_The task_.
Omitting the pictures, output all of the records precisely as written.

(Stored dataset items)

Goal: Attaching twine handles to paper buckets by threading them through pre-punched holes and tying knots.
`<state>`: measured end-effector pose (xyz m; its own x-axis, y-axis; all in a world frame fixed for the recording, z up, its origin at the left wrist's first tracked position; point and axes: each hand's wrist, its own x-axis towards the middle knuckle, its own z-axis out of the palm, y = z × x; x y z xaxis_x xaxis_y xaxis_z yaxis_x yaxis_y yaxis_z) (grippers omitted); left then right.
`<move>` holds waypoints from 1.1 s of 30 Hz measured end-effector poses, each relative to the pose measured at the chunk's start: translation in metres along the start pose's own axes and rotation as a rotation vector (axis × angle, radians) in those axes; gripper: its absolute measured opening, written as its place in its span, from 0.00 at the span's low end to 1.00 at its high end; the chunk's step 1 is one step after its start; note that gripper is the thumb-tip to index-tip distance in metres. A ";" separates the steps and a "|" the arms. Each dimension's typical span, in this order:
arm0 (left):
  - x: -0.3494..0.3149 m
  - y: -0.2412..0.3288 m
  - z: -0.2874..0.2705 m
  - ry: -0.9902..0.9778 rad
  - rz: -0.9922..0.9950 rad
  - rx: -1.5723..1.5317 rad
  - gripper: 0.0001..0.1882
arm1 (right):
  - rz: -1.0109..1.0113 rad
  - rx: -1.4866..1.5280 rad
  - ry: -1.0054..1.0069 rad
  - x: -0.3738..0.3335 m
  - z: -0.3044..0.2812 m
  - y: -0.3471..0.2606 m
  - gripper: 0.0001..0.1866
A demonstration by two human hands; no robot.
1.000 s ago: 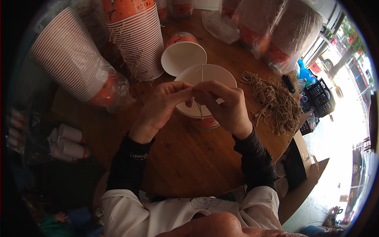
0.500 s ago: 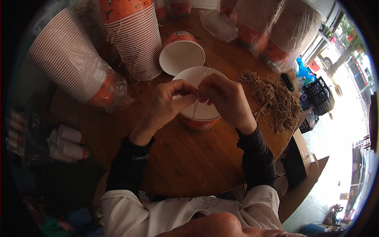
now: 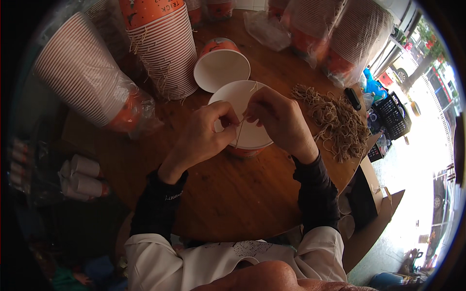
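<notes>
An orange paper bucket with a white inside (image 3: 260, 140) stands upright in front of me, its mouth facing up. Above that mouth my left hand (image 3: 203, 135) and my right hand (image 3: 280, 122) are close together, thumbs and fingers pinched. Between them runs a thin tan string (image 3: 240, 130), its lower part reaching the bucket's near rim. Another bit of string shows at the far rim. My fingers partly hide how the string is gripped. Just behind, a second orange bucket (image 3: 222, 70) lies tipped with its white opening toward me.
To the right, a heap of loose tan strings (image 3: 335, 121) lies beside a small black object (image 3: 353, 99). A tall bucket stack (image 3: 162, 58) with string ends stands back left, near a plastic-wrapped stack (image 3: 80, 68). More wrapped stacks (image 3: 357, 39) fill the table's far right.
My hands have drawn slightly apart, leaving a short stretch of string visible between them. The bucket beneath has barely shifted.
</notes>
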<state>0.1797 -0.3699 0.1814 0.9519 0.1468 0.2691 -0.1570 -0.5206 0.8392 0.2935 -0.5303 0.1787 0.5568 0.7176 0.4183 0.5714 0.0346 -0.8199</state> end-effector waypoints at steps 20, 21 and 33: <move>0.009 -0.012 0.015 0.166 0.258 0.140 0.08 | -0.163 -0.223 0.159 -0.002 0.019 0.007 0.05; 0.007 -0.014 0.014 0.172 0.258 0.146 0.08 | -0.170 -0.219 0.157 -0.003 0.020 0.004 0.05; -0.007 -0.006 0.024 0.194 0.316 0.350 0.07 | -0.190 -0.299 0.032 -0.029 0.005 -0.004 0.12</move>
<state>0.1800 -0.3881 0.1632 0.8004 0.0724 0.5951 -0.3004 -0.8106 0.5028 0.2719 -0.5474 0.1676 0.4396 0.6953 0.5686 0.8152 -0.0431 -0.5776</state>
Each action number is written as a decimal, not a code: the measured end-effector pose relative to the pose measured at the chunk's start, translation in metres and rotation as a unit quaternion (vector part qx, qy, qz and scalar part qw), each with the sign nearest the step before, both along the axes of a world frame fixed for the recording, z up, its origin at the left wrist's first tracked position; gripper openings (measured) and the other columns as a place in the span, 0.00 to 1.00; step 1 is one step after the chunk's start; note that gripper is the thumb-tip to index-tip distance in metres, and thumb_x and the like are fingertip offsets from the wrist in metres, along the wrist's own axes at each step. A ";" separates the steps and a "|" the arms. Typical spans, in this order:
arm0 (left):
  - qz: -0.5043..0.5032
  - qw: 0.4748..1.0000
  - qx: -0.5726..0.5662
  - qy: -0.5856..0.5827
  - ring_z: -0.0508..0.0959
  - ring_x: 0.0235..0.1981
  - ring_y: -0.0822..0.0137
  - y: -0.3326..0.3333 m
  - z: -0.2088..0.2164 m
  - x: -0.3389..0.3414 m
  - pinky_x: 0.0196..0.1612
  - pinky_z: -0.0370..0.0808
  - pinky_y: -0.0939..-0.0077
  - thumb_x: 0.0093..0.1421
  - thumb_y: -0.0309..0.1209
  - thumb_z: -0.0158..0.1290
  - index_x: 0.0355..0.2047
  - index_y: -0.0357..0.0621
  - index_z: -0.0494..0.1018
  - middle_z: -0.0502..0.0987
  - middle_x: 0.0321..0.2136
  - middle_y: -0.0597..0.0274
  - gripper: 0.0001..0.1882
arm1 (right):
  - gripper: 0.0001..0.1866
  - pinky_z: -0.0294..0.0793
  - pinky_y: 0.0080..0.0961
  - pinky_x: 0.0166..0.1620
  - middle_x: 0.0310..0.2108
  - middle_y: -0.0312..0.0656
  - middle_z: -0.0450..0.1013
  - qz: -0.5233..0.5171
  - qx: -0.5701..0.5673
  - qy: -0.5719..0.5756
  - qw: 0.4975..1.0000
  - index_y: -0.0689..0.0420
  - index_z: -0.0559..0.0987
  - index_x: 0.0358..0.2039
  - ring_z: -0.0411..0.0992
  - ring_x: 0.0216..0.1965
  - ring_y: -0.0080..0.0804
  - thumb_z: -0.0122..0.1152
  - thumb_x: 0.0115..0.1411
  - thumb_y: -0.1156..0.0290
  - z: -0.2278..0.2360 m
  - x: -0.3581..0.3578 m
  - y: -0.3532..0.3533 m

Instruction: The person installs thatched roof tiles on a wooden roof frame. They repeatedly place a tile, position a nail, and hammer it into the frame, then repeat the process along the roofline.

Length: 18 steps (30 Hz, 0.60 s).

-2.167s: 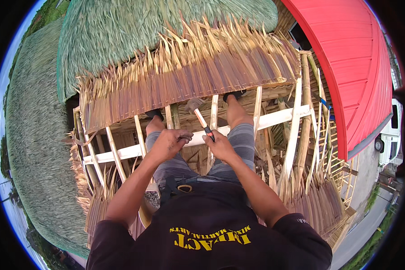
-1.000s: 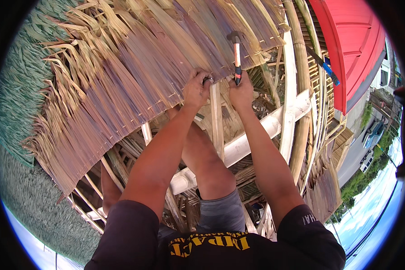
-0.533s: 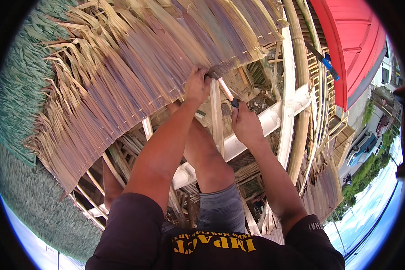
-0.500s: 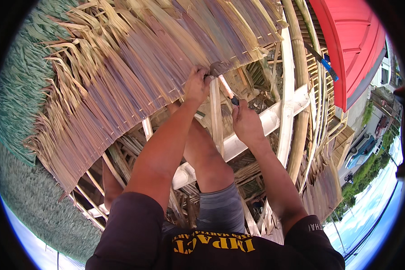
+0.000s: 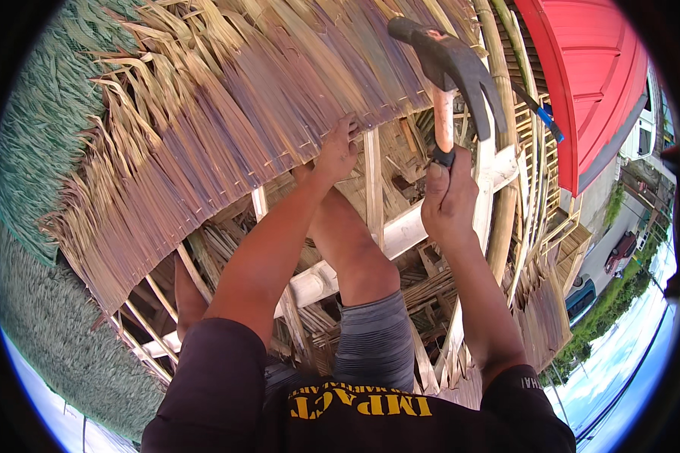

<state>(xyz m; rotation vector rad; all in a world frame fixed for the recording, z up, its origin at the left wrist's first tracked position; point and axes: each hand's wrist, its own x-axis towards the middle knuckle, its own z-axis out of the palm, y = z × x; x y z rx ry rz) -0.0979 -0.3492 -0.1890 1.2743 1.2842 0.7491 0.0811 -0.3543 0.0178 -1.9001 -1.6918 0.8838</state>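
A claw hammer (image 5: 447, 64) with a dark steel head and a pale wooden handle is raised in my right hand (image 5: 449, 198), which is wrapped round its black grip. The hammer stands apart from the dried-leaf thatch panel (image 5: 257, 98), its claw toward the right. My left hand (image 5: 338, 151) stays at the panel's lower edge, beside the top of a pale wooden rafter (image 5: 373, 185). Its fingers are closed together there; whatever they pinch is too small or hidden to tell.
Below runs a thick pale beam (image 5: 408, 229), with my leg (image 5: 355, 257) across it among open framing. Bamboo poles (image 5: 500, 249) rise on the right, where a blue-handled blade (image 5: 545, 119) rests near a red roof (image 5: 593, 68). Green netting (image 5: 45, 113) covers the far left.
The hammer has swung up and to the right, away from the thatch edge beside my left hand. My left hand stays almost in place at that edge.
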 end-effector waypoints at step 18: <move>0.229 0.920 -0.041 0.316 0.81 0.49 0.49 -0.367 0.316 -0.355 0.53 0.76 0.60 0.61 0.30 0.53 0.55 0.39 0.74 0.81 0.45 0.44 0.22 | 0.15 0.72 0.50 0.37 0.29 0.55 0.76 0.393 -0.039 0.045 0.918 0.56 0.72 0.50 0.76 0.33 0.60 0.58 0.64 0.69 0.153 -0.296 -0.199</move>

_Exercise solution_.
Goal: Attaching twine handles to paper buckets by threading them through pre-punched holes and tying knots.
`<state>`: measured end-effector pose (xyz m; its own x-axis, y-axis; all in a world frame fixed for the recording, z up, its origin at the left wrist's first tracked position; point and axes: each hand's wrist, its own x-axis towards the middle knuckle, its own z-axis out of the palm, y = z × x; x y z xaxis_x xaxis_y xaxis_z yaxis_x yaxis_y yaxis_z) (grippers omitted); left then right.
`<move>` holds waypoints from 1.1 s of 30 Hz measured end-effector poses, each relative to the pose measured at the chunk's start: translation in metres along the start pose's own axes and rotation as a rotation vector (axis × angle, radians) in those axes; gripper: its absolute measured opening, written as its place in its span, from 0.00 at the span's low end to 1.00 at its high end; the chunk's step 1 is one step after its start; note that gripper is the thumb-tip to index-tip distance in metres. A ";" separates the steps and a "|" the arms. Each dimension's typical span, in this order:
arm0 (left):
  - x: -0.3494..0.3149 m
  - y: -0.2412..0.3288 m
  - z: -0.2874..0.2705 m
  - ry: -0.9902..0.9778 rad
  - rz: -0.9922..0.9950 rad
  - rx: -1.5723..1.5317 rad
  - gripper: 0.0001..0.1882
arm1 (right):
  - rz: -1.0109..1.0113 rad
  - rx: -1.4866..1.5280 rad
  - ry: -1.0054..1.0069 rad
  - x: -0.3738..0.3335 m
  - z: -0.3044..0.2812 m
  - y: -0.3471..0.2606 m
  - gripper: 0.0001..0.1866
A demonstration by two human hands; no robot.
1.000 s ago: 
0.500 s ago: 
now: 
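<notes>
An orange paper bucket with a white inside (image 3: 260, 140) stands upright in front of me, its mouth facing up. Above that mouth my left hand (image 3: 203, 135) and my right hand (image 3: 280, 122) are close together, thumbs and fingers pinched. Between them runs a thin tan string (image 3: 240, 130), its lower part reaching the bucket's near rim. Another bit of string shows at the far rim. My fingers partly hide how the string is gripped. Just behind, a second orange bucket (image 3: 222, 70) lies tipped with its white opening toward me.
To the right, a heap of loose tan strings (image 3: 335, 121) lies beside a small black object (image 3: 353, 99). A tall bucket stack (image 3: 162, 58) with string ends stands back left, near a plastic-wrapped stack (image 3: 80, 68). More wrapped stacks (image 3: 357, 39) fill the table's far right.
My hands have drawn slightly apart, leaving a short stretch of string visible between them. The bucket beneath has barely shifted.
</notes>
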<state>0.1797 -0.3699 0.1814 0.9519 0.1468 0.2691 -0.1570 -0.5206 0.8392 0.2935 -0.5303 0.1787 0.5568 0.7176 0.4183 0.5714 0.0346 -0.8199</state> end-effector waypoints at steps 20, 21 and 33: <move>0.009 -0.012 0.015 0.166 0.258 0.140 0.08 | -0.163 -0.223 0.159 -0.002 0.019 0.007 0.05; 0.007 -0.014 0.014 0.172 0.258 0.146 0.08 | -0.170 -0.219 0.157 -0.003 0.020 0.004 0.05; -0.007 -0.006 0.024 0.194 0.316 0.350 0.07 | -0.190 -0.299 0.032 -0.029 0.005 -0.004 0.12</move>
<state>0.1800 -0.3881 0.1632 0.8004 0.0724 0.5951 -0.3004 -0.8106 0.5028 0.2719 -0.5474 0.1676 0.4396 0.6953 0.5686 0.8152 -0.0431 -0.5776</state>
Each action number is written as a decimal, not a code: the measured end-effector pose relative to the pose measured at the chunk's start, translation in metres and rotation as a unit quaternion (vector part qx, qy, qz and scalar part qw), each with the sign nearest the step before, both along the axes of a world frame fixed for the recording, z up, its origin at the left wrist's first tracked position; gripper openings (measured) and the other columns as a place in the span, 0.00 to 1.00; step 1 is one step after the chunk's start; note that gripper is the thumb-tip to index-tip distance in metres, and thumb_x and the like are fingertip offsets from the wrist in metres, along the wrist's own axes at each step. A ";" separates the steps and a "|" the arms. Typical spans, in this order:
arm0 (left):
  - qz: -0.5043..0.5032
  - qw: 0.4748..1.0000
  - qx: -0.5726..0.5662
  - qy: -0.5856..0.5827
  - ring_z: -0.0508..0.0959
  - ring_x: 0.0235..0.1981
  - ring_y: -0.0822..0.0137
  - y: -0.3326..0.3333 m
  - z: -0.2088..0.2164 m
  - x: -0.3389..0.3414 m
  - pinky_x: 0.0196..0.1612
  - pinky_z: -0.0370..0.0808
  - pinky_y: -0.0939..-0.0077
  - thumb_x: 0.0093..0.1421
  - thumb_y: -0.0309..0.1209
  - thumb_z: -0.0158..0.1290
  - index_x: 0.0355..0.2047
  - index_y: -0.0357..0.0621
  - index_z: -0.0494..0.1018
  - middle_z: -0.0502..0.0987
  - middle_x: 0.0321..0.2136
  - middle_y: -0.0597..0.0274
  - gripper: 0.0001..0.1882
arm1 (right):
  - gripper: 0.0001..0.1866
  - pinky_z: -0.0294..0.0793
  - pinky_y: 0.0080..0.0961
  - pinky_x: 0.0166..0.1620
  - middle_x: 0.0310..0.2108
  - middle_y: -0.0312..0.0656
  - middle_z: -0.0450..0.1013
  - qz: -0.5233..0.5171
  - qx: -0.5701..0.5673
  - qy: -0.5719..0.5756
  - qw: 0.4975..1.0000
  - index_y: -0.0689..0.0420
  - index_z: -0.0559..0.0987
  - index_x: 0.0358..0.2039
  - ring_z: -0.0411..0.0992
  - ring_x: 0.0216..0.1965
  - ring_y: -0.0080..0.0804
  - thumb_z: -0.0122..0.1152
  - thumb_x: 0.0115..0.1411
  - thumb_y: -0.1156..0.0290
  - z: -0.2278..0.2360 m
  - x: -0.3581..0.3578 m
  - y: -0.3532..0.3533 m

Instruction: The person installs thatched roof tiles on a wooden roof frame. They repeatedly place a tile, position a nail, and hammer it into the frame, then repeat the process along the roofline.

Length: 18 steps (30 Hz, 0.60 s).

-2.167s: 
-1.000s: 
-0.533s: 
-0.500s: 
+0.000s: 

<state>(xyz m; rotation vector rad; all in a world frame fixed for the recording, z up, its origin at the left wrist's first tracked position; point and axes: each hand's wrist, its own x-axis towards the middle knuckle, its own z-axis out of the palm, y = z × x; x y z rx ry rz) -0.0979 -0.3492 -0.1890 1.2743 1.2842 0.7491 0.0811 -0.3543 0.0178 -1.9001 -1.6918 0.8838</state>
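A claw hammer (image 5: 447, 64) with a dark steel head and a pale wooden handle is raised in my right hand (image 5: 449, 198), which is wrapped round its black grip. The hammer stands apart from the dried-leaf thatch panel (image 5: 257, 98), its claw toward the right. My left hand (image 5: 338, 151) stays at the panel's lower edge, beside the top of a pale wooden rafter (image 5: 373, 185). Its fingers are closed together there; whatever they pinch is too small or hidden to tell.
Below runs a thick pale beam (image 5: 408, 229), with my leg (image 5: 355, 257) across it among open framing. Bamboo poles (image 5: 500, 249) rise on the right, where a blue-handled blade (image 5: 545, 119) rests near a red roof (image 5: 593, 68). Green netting (image 5: 45, 113) covers the far left.
The hammer has swung up and to the right, away from the thatch edge beside my left hand. My left hand stays almost in place at that edge.
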 end-effector waypoints at step 18: <move>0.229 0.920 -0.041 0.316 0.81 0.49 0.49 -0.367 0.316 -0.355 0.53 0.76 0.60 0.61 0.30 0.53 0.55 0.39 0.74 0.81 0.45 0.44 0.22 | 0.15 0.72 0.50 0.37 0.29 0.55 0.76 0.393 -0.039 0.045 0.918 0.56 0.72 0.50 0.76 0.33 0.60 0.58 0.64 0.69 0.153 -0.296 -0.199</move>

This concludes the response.